Logo Questions Linux Laravel Mysql Ubuntu Git Menu
 

How to improve std::set_intersection performance in C++?

During experimenting with std::set in C++ and set() in Python I faced performance issue that I can't explain. Set intersection in C++ at least 3 times slower than in Python.

So could anybody point me at optimization that could be done to C++ code and/or explain how Python do this so much faster?

I expect that both of them use similar algorithm with O(n) complexity while set is ordered.
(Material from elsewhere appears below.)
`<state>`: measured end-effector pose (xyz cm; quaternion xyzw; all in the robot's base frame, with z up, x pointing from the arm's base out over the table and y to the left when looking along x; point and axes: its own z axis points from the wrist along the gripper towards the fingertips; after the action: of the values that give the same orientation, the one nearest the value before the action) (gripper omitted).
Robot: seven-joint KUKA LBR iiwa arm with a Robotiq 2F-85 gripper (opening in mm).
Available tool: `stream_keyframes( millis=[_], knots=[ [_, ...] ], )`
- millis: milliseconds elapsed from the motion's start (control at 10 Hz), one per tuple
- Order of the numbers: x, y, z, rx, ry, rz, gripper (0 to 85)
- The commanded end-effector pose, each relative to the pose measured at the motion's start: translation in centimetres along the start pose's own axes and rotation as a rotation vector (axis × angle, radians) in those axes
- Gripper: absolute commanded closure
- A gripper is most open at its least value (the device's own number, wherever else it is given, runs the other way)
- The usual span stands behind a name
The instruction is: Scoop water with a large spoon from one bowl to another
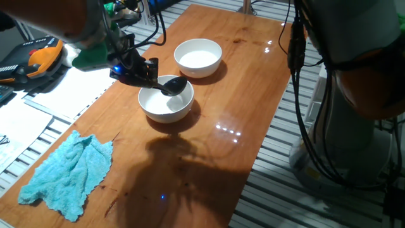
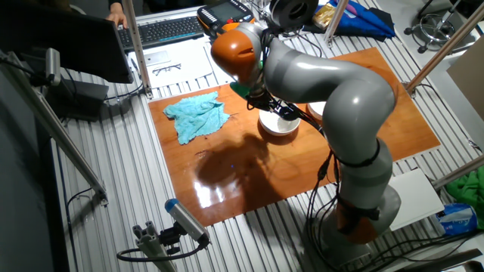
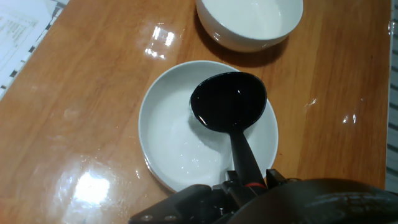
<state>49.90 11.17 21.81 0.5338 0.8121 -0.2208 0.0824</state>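
Observation:
My gripper is shut on the handle of the black ladle. The ladle's round head hangs level over the near white bowl, toward its far side. A glint shows on the head; I cannot tell whether water lies in it. The near bowl shows faint ripples of clear water on its bottom. The second white bowl stands just beyond it, also seen at the top of the hand view. In the other fixed view the arm covers most of the near bowl.
A crumpled teal cloth lies on the wooden table near its front left corner, also in the other fixed view. Papers and an orange-black device lie left of the table. Cables hang at the right edge.

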Motion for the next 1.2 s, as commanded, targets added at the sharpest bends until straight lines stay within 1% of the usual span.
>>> stream_keyframes(
  millis=[0,100,200,500,700,900,1000,1100],
  knots=[
    [0.23,0.07,0.18,0.006,-0.003,-0.006,85.0],
    [0.29,0.1,0.25,0.018,0.003,-0.019,85.0],
    [0.26,0.15,0.34,0.019,0.023,-0.023,85.0],
    [0.25,0.3,0.44,0.033,0.044,-0.052,85.0],
    [0.23,0.33,0.49,0.043,0.044,-0.061,85.0],
    [0.21,0.37,0.54,0.061,0.025,-0.079,85.0],
    [0.2,0.36,0.52,0.066,0.021,-0.083,85.0],
    [0.19,0.3,0.47,0.078,0.02,-0.083,85.0]
  ],
)
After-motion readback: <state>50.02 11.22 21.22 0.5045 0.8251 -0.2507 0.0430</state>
But probably Python do some optimizations so it reach smaller coefficient.

set_bench.cc

#include <iostream>
#include <set>
#include <algorithm>
#include <iterator>
#include <chrono>
#include <functional>
#include <thread>

void elapsed(std::function<void()> f, const std::string& s)
{
    auto start = std::chrono::steady_clock::now();
    f();
    std::chrono::duration<double> elapsed = std::chrono::steady_clock::now() - start;
    std::cout << s << " " << elapsed.count() << " seconds" << std::endl;
}

template <typename T>
void fill_set(std::set<T>& s, T start, T end, T step)
{
    for (T i = start; i < end; i += step) {
        s.emplace(i);
    }
}

template <typename T>
void intersect(const std::set<T>& s1, const std::set<T>& s2, std::set<T>& result)
{
    std::set_intersection(s1.begin(), s1.end(),
                            s2.begin(), s2.end(),
                            std::inserter(result, result.begin()));
}

int main()
{
    std::set<int64_t> s1;
    std::set<int64_t> s2;
    std::set<int64_t> s3;

    elapsed(std::bind(fill_set<int64_t>, std::ref(s1), 8, 1000*1000*100, 13), "fill s1 took");
    elapsed(std::bind(fill_set<int64_t>, std::ref(s2), 0, 1000*1000*100, 7), "fill s2 took");

    std::cout << "s1 length = " << s1.size() << ", s2 length = " << s2.size() << std::endl;

    elapsed(std::bind(intersect<int64_t>, std::ref(s1), std::ref(s2), std::ref(s3)), "intersect s1 and s2 took");

    std::cout << "s3 length = " << s3.size() << std::endl;

    // sleep to let check memory consumption
    // while (true) std::this_thread::sleep_for(std::chrono::milliseconds(1000));
}

set_bench.py

#!/usr/bin/env python3

import time

def elapsed(f, s):
    start = time.monotonic()
    f()
    elapsed = time.monotonic() - start
    print(f'{s} {elapsed} seconds')

def fill_set(s, start, end, step=1):
    for i in range(start, end, step):
        s.add(i)

def intersect(s1, s2, result):
    result.update(s1 & s2)

s1 = set()
s2 = set()

elapsed(lambda : fill_set(s1, 8, 1000*1000*100, 13), 'fill s1 took')
elapsed(lambda : fill_set(s2, 0, 1000*1000*100, 7), 'fill s2 took')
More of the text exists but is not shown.